Он вернулся в кабинет, закурил, усаживаясь в кресло. Потом раскрыл шахматную доску и расставил фигуры. Что-то не то, что-то мешает, подумал он, прислушиваясь к себе. Но не мог понять. Он перебрал события дня, разговоры, лица. И вдруг нашел: взгляд молодого рабочего, который тот бросил на графа искоса, наклоняясь за ведром с краской. Серо-голубые глаза, даже скорее стального оттенка. Он смотрел спокойно, с долей пренебрежения. И именно этот взгляд отрезвил графа. Он резко поднялся и вышел. Спускаясь по лестнице, решил, что удвоит рабочим жалованье.
- Скоро буду, - бросил он Уотсону, который с достоинством склонил седую голову.

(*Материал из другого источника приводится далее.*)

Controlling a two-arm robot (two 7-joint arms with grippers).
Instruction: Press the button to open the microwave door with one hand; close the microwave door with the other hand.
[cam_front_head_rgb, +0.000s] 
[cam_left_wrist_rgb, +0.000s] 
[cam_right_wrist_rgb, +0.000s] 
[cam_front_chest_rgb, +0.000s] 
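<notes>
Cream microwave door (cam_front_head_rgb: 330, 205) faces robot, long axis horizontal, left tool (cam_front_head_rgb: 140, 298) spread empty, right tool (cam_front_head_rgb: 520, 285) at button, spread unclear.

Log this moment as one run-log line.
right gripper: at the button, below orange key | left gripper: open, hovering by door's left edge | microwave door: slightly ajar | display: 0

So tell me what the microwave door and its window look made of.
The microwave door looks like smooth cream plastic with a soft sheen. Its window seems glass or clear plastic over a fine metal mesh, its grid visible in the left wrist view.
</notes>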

Хрустя шипами колес автомобиля по гравию аллеи, в снопе фар выруливая за ворота, он подумал, что забыл перчатки и бумажник, забыл поцеловать на ночь сына, забыл себя. Начался дождь.
Было уже совсем темно, когда Джон вышел на террасу и уселся в плетеное кресло. Дождь в полном безветрии лил отвесно, было слышно, как с листьев и мраморных львов стекает вода. Пахло землей. Наверху со стуком распахнулось окно – окно Анри. Крутилась пластинка, слышалась музыка. Джон долго сидел, вглядываясь в темноту так, что перед глазами запрыгали белые мошки. Потом закрыл лицо руками и заплакал. Ни из-за чего, просто потому, что устал.